Filter the material, keeping only lines with the word "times".

Data extract Start Marker

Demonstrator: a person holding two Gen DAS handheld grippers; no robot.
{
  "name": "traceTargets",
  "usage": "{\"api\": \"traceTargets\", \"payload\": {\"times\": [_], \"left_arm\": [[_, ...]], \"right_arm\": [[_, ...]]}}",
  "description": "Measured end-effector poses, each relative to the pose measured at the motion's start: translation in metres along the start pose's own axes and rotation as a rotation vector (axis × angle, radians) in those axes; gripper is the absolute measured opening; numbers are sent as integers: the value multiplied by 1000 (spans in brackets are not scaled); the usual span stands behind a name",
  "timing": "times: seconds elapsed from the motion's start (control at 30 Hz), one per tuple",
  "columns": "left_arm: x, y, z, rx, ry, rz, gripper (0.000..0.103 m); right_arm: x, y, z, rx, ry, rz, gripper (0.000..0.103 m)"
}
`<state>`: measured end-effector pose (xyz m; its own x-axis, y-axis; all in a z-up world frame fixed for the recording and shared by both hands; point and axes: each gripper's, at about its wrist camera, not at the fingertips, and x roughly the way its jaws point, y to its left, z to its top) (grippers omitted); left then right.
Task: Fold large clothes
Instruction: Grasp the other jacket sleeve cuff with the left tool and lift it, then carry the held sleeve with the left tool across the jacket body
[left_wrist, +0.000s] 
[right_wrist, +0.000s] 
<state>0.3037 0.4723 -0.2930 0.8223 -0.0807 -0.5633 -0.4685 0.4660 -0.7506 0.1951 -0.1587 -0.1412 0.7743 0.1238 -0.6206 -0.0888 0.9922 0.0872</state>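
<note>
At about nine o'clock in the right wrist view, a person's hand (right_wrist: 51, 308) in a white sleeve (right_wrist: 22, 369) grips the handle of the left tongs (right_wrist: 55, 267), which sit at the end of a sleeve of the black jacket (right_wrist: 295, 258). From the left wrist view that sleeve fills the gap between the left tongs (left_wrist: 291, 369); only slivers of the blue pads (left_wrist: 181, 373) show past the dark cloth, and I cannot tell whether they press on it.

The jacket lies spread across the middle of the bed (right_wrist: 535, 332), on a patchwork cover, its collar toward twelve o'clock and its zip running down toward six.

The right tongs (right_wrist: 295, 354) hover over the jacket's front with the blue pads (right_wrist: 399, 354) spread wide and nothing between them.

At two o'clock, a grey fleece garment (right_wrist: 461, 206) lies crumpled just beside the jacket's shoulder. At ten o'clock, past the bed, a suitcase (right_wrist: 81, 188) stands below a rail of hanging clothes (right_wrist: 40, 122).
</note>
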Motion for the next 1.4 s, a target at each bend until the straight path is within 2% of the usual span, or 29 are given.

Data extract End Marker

• _Response area_
  "usage": "{\"api\": \"traceTargets\", \"payload\": {\"times\": [_], \"left_arm\": [[_, ...]], \"right_arm\": [[_, ...]]}}",
  "timing": "times: seconds elapsed from the motion's start (control at 30 Hz), one per tuple",

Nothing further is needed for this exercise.